その一方、犯罪率の違い、つまり、犯罪率の高い区と低い区が存在するという状況は変わらない。横浜市で言えば、10年前も今も、犯罪率の高い区としては西区、中区が挙げられ、逆に、犯罪率の低い区としては栄区、青葉区などが挙げられる。犯罪率の違いは、犯罪に関係するその区の特徴を反映しており、一般には、例えば、繁華街で高くなるなどのイメージが持たれるが、横浜市の場合、治安の良し悪しについて、どういった環境との関係性が見出せるのだろうか。犯罪の多寡に関係する特徴については様々考えられるが、本コラムでは、データの利用可能性も踏まえ、①商業力と、②4人以上世帯数といった2つに着目し、犯罪率との関係性を見る。
まず、ここで言う商業力とは、各区の一人当たりで見た小売商品販売額(小売商品販売額のデータについては「横浜市統計書(第6章 経済センサス-活動調査結果)」よりダウンロードできる)の大きさを市全体と比較して示すものであり[2] 、市全体と比較してより販売額が大きい区では1を上回って大きくなり、市内でも商業が盛んな繁華街としての特徴を捉えるものと考える。実際に、この商業力を見ると、最も大きい区は横浜駅周辺やみなとみらい21などを含む西区(5.1)であり、次いで中区(2.1)となっている。逆に最も小さい地区は栄区(0.4)であった。
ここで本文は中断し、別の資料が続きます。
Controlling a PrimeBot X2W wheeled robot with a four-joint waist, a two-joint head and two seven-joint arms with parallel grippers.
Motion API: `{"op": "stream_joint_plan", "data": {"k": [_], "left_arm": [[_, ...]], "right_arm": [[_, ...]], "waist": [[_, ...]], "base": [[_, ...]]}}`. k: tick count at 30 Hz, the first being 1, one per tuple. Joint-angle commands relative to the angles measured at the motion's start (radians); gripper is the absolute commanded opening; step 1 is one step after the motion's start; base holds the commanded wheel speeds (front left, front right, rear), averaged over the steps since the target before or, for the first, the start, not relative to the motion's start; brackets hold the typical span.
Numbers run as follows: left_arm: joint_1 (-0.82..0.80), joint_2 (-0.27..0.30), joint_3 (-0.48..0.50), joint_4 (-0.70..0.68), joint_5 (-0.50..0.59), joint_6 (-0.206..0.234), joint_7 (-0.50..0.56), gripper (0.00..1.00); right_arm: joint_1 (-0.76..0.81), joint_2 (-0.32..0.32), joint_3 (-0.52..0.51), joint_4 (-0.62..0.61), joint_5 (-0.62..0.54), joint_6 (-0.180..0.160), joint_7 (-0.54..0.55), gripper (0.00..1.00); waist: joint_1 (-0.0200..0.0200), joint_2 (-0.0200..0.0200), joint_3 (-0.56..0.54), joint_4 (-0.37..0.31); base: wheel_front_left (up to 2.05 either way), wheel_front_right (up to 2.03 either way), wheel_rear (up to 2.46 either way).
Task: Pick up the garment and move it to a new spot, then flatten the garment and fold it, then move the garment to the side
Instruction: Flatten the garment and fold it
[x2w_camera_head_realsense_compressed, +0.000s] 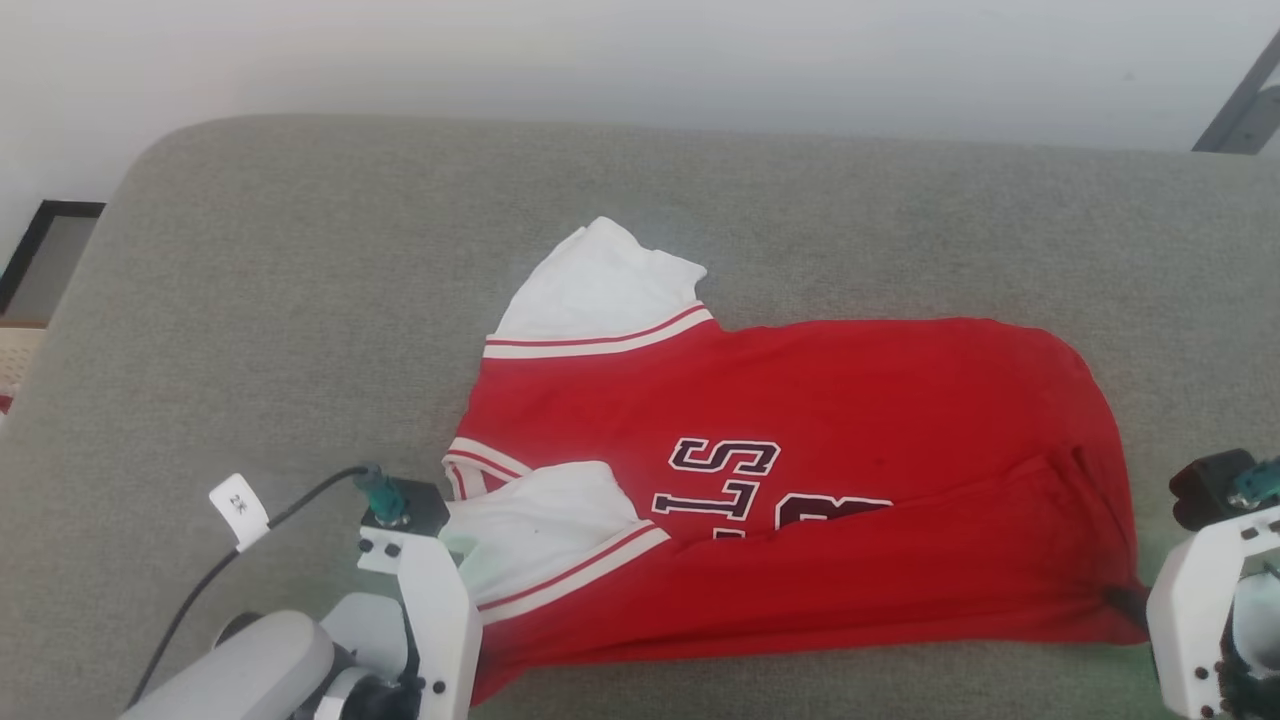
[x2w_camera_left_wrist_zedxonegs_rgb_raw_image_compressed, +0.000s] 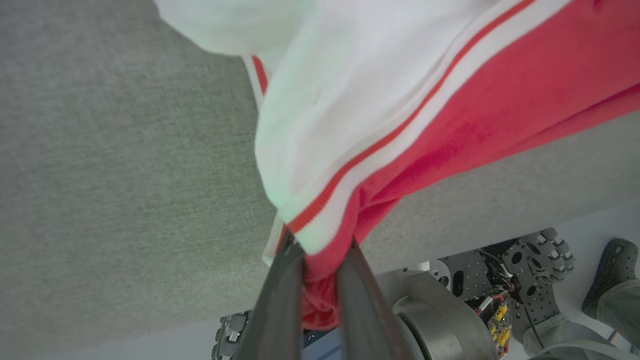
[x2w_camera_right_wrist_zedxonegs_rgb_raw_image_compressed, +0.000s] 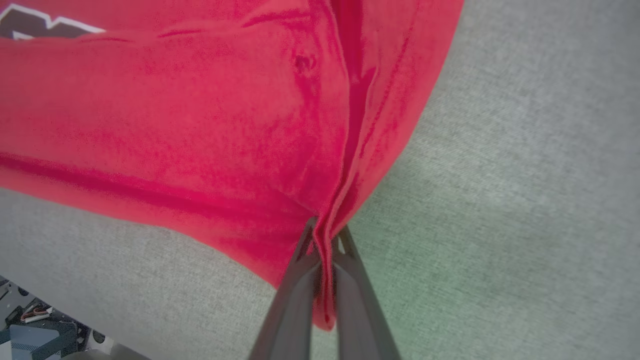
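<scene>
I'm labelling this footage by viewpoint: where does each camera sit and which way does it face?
Head: on the head, facing forward and down at the jersey on the grey cushion; pale arms at both lower corners.
Left wrist: on that wrist, looking along the left tool, shut on the jersey's striped trim.
Right wrist: likewise, right tool shut on red edge.
All share jersey and cushion.

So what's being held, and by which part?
The jersey: left hand pinches the edge by the near sleeve, right hand the near hem corner.
</scene>
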Motion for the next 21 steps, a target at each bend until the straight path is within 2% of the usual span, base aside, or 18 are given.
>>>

図3では、こうした商業力と犯罪率の関係性を見ているが、商業力の高い区、すなわち繁華街といった特徴を持つエリアで犯罪率が高いという傾向が確認できる。
次に、4人以上世帯については、横浜市に住む全ての世帯のうち4人以上からなる世帯(世帯データについては「横浜市統計書(第2章 世帯の行政区別状況)」よりダウンロードできる)を意味しているが、こうした多人数の世帯が多い区では、いわゆるファミリー層がより多く住んでいるとも考えられ、そうであれば、住宅街といった特徴の一端を映し出しているかもしれない。実際、図4で、4人以上世帯数と犯罪率の関係性を見ると、4人以上世帯数の多い区、すなわちファミリー層が多く住宅街といった特徴を持つエリアで犯罪率が低いといった傾向が見られる。
こうした結果は、いずれもある程度予想され、驚きは少ないが、改めてデータで見ることにより、横浜市の場合、繁華街と言えるような環境での犯罪率が高い一方、住宅街といった特徴を有すると考えられる環境での犯罪率が低いという関係性が見えた。もちろん、犯罪が引き起こされる背景には、失業に代表される経済的な要因、また、そもそも観察されることのない人々の内面的な要因も含め様々な要因が影響していると考えられ、1つ、2つの要因で強い関係性を導くことは難しいであろう。同時に、治安は人々が住む場所を決める上での1つの重要な要素となっており、市内の治安状況の特徴や、そうした状況がどういった環境と結びついているかなどを実際に見て、考えることは行政の視点とともに、市に住む者の視点からも重要ではないだろうか。
[1]刑法犯認知件数を人口で除す理由は人口規模の違いを考慮して市内各区の比較を行うためである。
[2]具体的には、「各区の小売業年間商品販売額÷各区の人口」を「横浜市の小売業年間商品販売額÷横浜市の人口」で割った値を各区の商業力としている。